There's been a lot of reporting on this odd story. Here's part of the New York Time's version:
Five years ago Italian researchers published a study on the eruption of Mount Vesuvius in A.D. 79. that detailed how one victim of the blast, a male presumed to be in his mid 20s, had been found nearby in the seaside settlement of Herculaneum. He was lying facedown and buried by ash on a wooden bed in the College of the Augustales, a public building dedicated to the worship of Emperor Augustus. Some scholars believe that the man was the center’s caretaker and was asleep at the time of the disaster.

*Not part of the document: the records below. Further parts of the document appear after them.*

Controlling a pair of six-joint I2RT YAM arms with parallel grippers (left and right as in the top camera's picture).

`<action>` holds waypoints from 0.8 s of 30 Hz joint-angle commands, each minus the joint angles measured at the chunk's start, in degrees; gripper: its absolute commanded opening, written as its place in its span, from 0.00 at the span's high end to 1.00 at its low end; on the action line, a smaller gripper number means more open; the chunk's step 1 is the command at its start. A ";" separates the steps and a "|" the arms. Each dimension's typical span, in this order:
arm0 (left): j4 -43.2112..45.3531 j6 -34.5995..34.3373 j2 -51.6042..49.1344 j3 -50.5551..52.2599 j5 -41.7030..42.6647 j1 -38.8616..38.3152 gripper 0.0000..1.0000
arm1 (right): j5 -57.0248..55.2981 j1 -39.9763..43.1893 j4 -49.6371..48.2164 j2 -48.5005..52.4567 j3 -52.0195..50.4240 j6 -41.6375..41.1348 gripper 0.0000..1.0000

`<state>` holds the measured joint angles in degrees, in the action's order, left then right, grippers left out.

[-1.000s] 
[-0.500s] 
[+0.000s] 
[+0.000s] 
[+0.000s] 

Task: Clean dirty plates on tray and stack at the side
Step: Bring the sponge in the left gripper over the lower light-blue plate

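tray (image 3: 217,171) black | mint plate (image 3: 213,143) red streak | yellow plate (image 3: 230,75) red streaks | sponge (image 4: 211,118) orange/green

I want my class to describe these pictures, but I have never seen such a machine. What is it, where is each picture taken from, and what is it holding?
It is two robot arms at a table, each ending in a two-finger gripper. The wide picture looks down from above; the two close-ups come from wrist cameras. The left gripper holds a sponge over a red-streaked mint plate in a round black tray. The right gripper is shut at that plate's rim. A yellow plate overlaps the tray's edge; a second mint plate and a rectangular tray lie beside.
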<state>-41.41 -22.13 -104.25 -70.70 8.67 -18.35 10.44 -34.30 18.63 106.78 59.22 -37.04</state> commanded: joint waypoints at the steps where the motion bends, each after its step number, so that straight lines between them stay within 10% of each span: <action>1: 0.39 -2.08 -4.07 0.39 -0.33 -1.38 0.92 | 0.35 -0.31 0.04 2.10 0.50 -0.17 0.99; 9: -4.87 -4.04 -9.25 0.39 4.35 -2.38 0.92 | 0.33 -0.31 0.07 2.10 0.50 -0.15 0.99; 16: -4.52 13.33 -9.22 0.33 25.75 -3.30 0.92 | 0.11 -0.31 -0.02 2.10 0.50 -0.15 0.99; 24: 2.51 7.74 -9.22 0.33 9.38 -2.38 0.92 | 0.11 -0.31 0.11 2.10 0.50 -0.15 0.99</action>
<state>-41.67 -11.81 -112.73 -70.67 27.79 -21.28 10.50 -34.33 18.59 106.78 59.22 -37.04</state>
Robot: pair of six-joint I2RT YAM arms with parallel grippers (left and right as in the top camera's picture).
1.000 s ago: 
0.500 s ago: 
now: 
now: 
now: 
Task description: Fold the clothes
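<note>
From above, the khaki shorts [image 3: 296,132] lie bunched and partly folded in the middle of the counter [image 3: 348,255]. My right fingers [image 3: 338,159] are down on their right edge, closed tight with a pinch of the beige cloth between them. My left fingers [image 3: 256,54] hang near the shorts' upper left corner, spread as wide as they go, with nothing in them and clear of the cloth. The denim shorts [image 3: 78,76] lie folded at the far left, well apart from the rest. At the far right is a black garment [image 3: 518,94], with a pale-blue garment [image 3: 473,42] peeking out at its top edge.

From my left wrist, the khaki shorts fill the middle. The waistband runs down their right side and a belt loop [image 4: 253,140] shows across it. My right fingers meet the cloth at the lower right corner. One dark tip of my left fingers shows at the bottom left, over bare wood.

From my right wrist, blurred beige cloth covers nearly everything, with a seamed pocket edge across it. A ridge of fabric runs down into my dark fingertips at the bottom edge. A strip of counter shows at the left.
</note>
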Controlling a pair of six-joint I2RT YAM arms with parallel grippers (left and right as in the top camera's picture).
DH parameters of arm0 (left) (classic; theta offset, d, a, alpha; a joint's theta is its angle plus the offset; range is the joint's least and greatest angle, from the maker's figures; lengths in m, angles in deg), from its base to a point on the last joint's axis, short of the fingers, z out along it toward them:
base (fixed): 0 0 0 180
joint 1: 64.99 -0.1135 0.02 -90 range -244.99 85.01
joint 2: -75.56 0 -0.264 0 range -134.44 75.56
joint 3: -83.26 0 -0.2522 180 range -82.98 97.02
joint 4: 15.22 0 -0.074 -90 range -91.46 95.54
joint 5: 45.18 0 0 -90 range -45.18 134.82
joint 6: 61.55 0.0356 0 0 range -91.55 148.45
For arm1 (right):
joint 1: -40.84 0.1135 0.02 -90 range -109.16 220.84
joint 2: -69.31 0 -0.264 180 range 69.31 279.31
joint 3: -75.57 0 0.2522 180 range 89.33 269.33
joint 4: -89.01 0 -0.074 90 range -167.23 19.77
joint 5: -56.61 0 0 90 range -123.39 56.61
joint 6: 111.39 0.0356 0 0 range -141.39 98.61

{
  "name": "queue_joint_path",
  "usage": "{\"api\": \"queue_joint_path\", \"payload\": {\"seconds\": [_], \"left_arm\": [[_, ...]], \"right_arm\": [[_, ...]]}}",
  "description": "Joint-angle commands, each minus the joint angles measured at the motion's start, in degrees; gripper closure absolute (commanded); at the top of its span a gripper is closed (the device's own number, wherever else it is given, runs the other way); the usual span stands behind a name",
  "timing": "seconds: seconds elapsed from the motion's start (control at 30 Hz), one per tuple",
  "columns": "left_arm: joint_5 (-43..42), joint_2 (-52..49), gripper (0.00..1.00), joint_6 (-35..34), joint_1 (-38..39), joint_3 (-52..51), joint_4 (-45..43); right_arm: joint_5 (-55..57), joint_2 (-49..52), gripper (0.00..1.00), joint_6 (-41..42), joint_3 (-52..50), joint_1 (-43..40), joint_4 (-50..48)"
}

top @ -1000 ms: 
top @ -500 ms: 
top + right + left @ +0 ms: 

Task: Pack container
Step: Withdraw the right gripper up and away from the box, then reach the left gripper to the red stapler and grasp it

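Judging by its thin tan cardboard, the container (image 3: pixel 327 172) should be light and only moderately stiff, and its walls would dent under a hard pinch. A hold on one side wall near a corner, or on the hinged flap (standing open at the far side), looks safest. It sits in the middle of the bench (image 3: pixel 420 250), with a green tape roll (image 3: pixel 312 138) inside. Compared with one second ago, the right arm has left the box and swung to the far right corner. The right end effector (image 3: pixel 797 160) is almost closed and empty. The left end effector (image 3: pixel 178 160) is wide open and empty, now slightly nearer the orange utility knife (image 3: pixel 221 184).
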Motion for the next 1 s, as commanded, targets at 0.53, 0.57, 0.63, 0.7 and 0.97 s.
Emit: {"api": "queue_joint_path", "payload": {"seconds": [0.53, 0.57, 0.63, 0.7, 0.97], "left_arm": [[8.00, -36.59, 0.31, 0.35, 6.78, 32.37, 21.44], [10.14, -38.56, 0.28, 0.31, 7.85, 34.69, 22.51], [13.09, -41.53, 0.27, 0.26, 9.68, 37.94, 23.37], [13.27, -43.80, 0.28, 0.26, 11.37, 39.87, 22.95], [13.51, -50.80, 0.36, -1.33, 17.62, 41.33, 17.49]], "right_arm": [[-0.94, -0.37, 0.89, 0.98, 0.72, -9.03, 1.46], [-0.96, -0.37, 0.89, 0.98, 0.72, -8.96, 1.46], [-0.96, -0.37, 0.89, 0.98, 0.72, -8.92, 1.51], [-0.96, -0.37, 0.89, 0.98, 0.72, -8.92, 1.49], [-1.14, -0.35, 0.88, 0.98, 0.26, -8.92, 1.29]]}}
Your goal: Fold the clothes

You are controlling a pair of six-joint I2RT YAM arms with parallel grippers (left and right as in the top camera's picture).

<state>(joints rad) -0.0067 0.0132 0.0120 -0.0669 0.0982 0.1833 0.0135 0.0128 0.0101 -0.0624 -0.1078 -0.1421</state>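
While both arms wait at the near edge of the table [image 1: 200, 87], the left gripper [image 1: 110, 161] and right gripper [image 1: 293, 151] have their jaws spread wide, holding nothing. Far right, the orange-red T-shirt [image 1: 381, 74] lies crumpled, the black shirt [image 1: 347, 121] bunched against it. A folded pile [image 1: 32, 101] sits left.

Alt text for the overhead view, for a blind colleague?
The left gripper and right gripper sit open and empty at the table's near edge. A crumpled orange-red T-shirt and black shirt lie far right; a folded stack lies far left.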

In 2018, one researcher discovered black, glossy shards embedded inside the caretaker’s skull. The paper, published in 2020, speculated that the heat of the explosion was so immense that it had fused the victim’s brain tissue into glass.
This was, according to some reports, a controversial conclusion, but it's in the news because a new study appears to confirm it:
On Thursday, a paper published in Nature verified that the fragments are indeed glassified brain. Using techniques such as electron microscopy, energy dispersive X-ray spectroscopy and differential scanning calorimetry, scientists examined the physical properties of samples taken from the glassy fragments and demonstrated how they were formed and preserved. “The unique finding implies unique processes,” said Guido Giordano, a volcanologist at the Roma Tre University and lead author of the new study.
Maybe it's still a bit controversial:
The 2020 study was met with some skepticism by other scientists, largely because the raw data was not available. Tim Thompson, a forensic anthropologist at Maynooth University in Ireland, was perhaps the most vocal doubter. This time around, the results excited him. “I very much enjoy seeing new scientific methods applied to the archaeological context,” he said.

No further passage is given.